#### Task goal:
Set down the full listing below word for word; pictures stay out of the copy.

::::

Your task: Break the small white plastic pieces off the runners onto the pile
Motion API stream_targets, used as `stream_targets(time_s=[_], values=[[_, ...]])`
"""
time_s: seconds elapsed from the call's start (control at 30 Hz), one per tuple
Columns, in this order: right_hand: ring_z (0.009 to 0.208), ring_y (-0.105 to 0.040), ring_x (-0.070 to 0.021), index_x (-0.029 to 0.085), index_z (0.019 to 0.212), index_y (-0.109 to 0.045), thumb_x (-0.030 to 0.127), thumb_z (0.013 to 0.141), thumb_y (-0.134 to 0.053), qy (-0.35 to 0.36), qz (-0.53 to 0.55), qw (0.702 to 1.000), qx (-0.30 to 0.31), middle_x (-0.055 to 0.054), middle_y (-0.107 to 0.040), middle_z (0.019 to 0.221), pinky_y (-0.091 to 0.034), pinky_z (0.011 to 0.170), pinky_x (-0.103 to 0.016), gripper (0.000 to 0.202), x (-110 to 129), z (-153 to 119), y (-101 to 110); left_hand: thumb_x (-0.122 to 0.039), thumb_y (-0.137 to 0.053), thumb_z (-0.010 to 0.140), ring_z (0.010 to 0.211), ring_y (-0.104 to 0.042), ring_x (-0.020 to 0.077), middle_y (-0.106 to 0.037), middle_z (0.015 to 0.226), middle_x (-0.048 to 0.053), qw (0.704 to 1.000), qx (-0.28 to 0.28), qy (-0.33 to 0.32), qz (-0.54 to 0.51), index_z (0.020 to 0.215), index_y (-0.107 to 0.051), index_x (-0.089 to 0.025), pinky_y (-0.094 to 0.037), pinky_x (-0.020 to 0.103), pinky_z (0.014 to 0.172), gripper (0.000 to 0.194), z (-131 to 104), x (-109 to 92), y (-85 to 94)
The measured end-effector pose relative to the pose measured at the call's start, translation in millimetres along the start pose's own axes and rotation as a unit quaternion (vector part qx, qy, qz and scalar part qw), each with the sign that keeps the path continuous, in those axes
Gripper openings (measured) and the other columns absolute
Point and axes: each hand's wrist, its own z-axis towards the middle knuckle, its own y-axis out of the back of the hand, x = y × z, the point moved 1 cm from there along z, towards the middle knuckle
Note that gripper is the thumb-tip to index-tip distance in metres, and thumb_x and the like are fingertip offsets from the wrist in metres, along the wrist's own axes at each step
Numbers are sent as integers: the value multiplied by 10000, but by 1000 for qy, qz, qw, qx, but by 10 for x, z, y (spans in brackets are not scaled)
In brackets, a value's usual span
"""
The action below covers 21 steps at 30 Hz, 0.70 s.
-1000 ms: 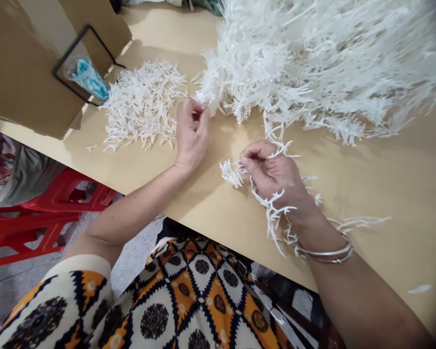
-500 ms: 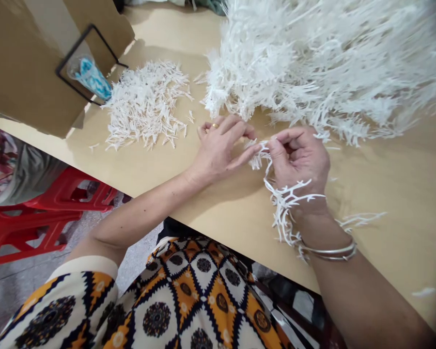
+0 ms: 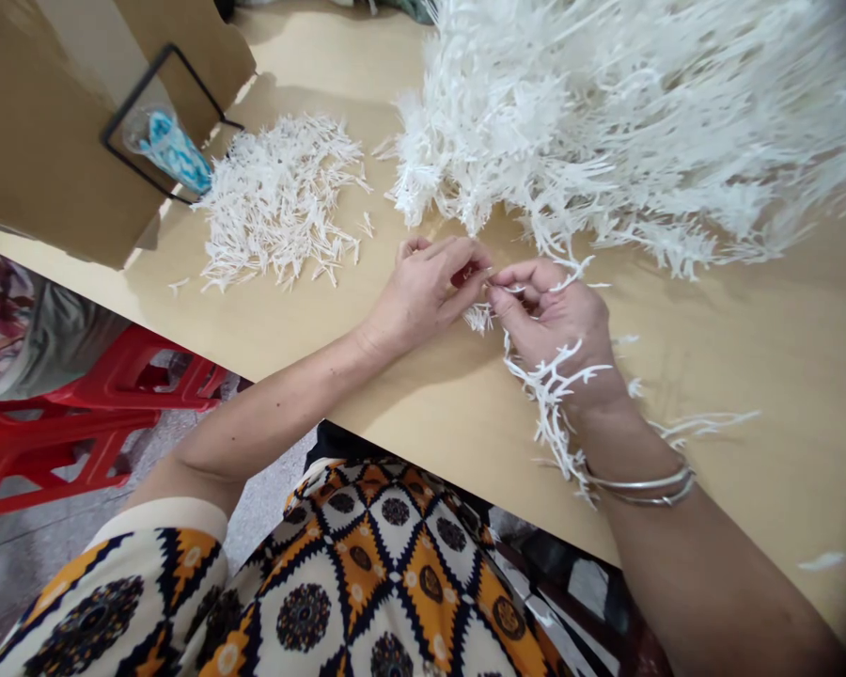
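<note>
My left hand and my right hand meet over the table, fingertips almost touching. Each pinches at a white branched plastic strand, which trails down past my right wrist toward the bangles. The exact spot being gripped is mostly hidden by the fingers. A small bunch of short white sprigs pokes out under the left fingertips. Behind my hands spreads a big heap of white branched plastic strands. Further left lies a smaller pile of short white plastic sprigs.
At the far left a cardboard box stands on the table. Against it are a black metal frame and a clear cup with blue-and-white contents. Red stools and a seated person's clothing show beyond the table edge.
My right hand has moved left, closer to my left hand. The left fingers have curled in more, and the strand's upper part has shifted with the right hand.
</note>
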Motion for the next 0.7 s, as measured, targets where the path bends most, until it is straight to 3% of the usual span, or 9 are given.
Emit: stream_targets(time_s=[0.17,0.3,0.43,0.57,0.7], values=[[580,-537,-165,262,878,-631,250,878,-718,8,8,1000,15,4,-595,664,-431,573,-354,88,22,1,2,-223,-484,1078,916,-702,161,-753,963,13,998,8,-7,61,1029,-641,-223,-437,379,1037,164,43,-5,-80],[542,-453,-127,251,899,-644,248,874,-717,2,9,999,43,32,-547,644,-342,518,-315,77,26,-26,1,-91,-454,1018,925,-696,175,-754,962,17,996,-34,41,70,989,-633,-238,-474,387,1025,234,74,199,-40],[517,-450,-119,242,881,-636,265,859,-707,-18,4,1000,-11,30,-590,648,-305,490,-309,78,-27,-15,-10,-69,-417,998,969,-708,173,-765,1057,45,994,-80,70,9,1041,-640,-247,-524,346,914,289,70,267,77],[532,-494,-140,255,870,-639,260,839,-724,2,1,999,-52,18,-632,663,-340,504,-321,92,-89,12,2,-214,-469,1066,1163,-701,200,-755,1232,77,1000,-8,-17,14,1153,-656,-229,-492,378,1052,207,46,40,70],[620,-578,-172,268,909,-670,236,867,-730,31,-37,998,-38,-2,-684,733,-440,583,-348,80,-61,-13,25,-380,-517,1101,1028,-727,196,-783,1083,49,997,51,-43,29,1126,-670,-216,-450,385,1006,226,21,-10,4]])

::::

#### Reply:
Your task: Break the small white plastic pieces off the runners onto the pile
Motion API stream_targets, used as `stream_targets(time_s=[_], values=[[_, ...]])`
"""
time_s: seconds elapsed from the call's start (control at 30 Hz), one per tuple
Columns, in this order: right_hand: ring_z (0.009 to 0.208), ring_y (-0.105 to 0.040), ring_x (-0.070 to 0.021), index_x (-0.029 to 0.085), index_z (0.019 to 0.212), index_y (-0.109 to 0.045), thumb_x (-0.030 to 0.127), thumb_z (0.013 to 0.141), thumb_y (-0.134 to 0.053), qy (-0.35 to 0.36), qz (-0.53 to 0.55), qw (0.702 to 1.000), qx (-0.30 to 0.31), middle_x (-0.055 to 0.054), middle_y (-0.107 to 0.040), middle_z (0.019 to 0.221), pinky_y (-0.091 to 0.034), pinky_z (0.011 to 0.170), pinky_x (-0.103 to 0.016), gripper (0.000 to 0.202), x (-110 to 129), z (-153 to 119), y (-101 to 110); left_hand: thumb_x (-0.122 to 0.039), thumb_y (-0.137 to 0.053), thumb_z (-0.010 to 0.140), ring_z (0.010 to 0.211), ring_y (-0.104 to 0.042), ring_x (-0.020 to 0.077), middle_y (-0.106 to 0.037), middle_z (0.015 to 0.226), middle_x (-0.048 to 0.053), qw (0.704 to 1.000), qx (-0.28 to 0.28), qy (-0.33 to 0.32), qz (-0.54 to 0.51), index_z (0.020 to 0.215), index_y (-0.107 to 0.051), index_x (-0.089 to 0.025), pinky_y (-0.094 to 0.037), pinky_x (-0.020 to 0.103), pinky_z (0.014 to 0.172), gripper (0.000 to 0.194), z (-131 to 104), x (-109 to 92), y (-85 to 94)
The measured end-effector pose relative to the pose measured at the call's start, translation in millimetres along the start pose's own axes and rotation as a unit quaternion (vector part qx, qy, qz and scalar part qw), each with the sign that keeps the path continuous, in those axes
Gripper openings (measured) and the other columns absolute
Point and axes: each hand's wrist, its own z-axis towards the middle knuckle, its own y-axis out of the back of the hand, x = y × z, the point moved 1 cm from there along z, towards the middle knuckle
Note that gripper is the thumb-tip to index-tip distance in metres, and thumb_x and the like are fingertip offsets from the wrist in metres, along the wrist's own axes at each step
Numbers are sent as integers: the value multiplied by 10000, but by 1000 for qy, qz, qw, qx, but by 10 for x, z, y (spans in brackets are not scaled)
In brackets, a value's usual span
"""
The action below covers 21 steps at 30 Hz, 0.70 s.
-1000 ms: 
-500 ms: 
+0 ms: 
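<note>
My left hand and my right hand meet over the table, fingertips almost touching. Each pinches at a white branched plastic strand, which trails down past my right wrist toward the bangles. The exact spot being gripped is mostly hidden by the fingers. A small bunch of short white sprigs pokes out under the left fingertips. Behind my hands spreads a big heap of white branched plastic strands. Further left lies a smaller pile of short white plastic sprigs.
At the far left a cardboard box stands on the table. Against it are a black metal frame and a clear cup with blue-and-white contents. Red stools and a seated person's clothing show beyond the table edge.
My right hand has moved left, closer to my left hand. The left fingers have curled in more, and the strand's upper part has shifted with the right hand.
</note>
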Motion for the next 0.7 s, as measured, targets where the path bends most, until it is straight to 3% of the usual span, or 9 are given.
Emit: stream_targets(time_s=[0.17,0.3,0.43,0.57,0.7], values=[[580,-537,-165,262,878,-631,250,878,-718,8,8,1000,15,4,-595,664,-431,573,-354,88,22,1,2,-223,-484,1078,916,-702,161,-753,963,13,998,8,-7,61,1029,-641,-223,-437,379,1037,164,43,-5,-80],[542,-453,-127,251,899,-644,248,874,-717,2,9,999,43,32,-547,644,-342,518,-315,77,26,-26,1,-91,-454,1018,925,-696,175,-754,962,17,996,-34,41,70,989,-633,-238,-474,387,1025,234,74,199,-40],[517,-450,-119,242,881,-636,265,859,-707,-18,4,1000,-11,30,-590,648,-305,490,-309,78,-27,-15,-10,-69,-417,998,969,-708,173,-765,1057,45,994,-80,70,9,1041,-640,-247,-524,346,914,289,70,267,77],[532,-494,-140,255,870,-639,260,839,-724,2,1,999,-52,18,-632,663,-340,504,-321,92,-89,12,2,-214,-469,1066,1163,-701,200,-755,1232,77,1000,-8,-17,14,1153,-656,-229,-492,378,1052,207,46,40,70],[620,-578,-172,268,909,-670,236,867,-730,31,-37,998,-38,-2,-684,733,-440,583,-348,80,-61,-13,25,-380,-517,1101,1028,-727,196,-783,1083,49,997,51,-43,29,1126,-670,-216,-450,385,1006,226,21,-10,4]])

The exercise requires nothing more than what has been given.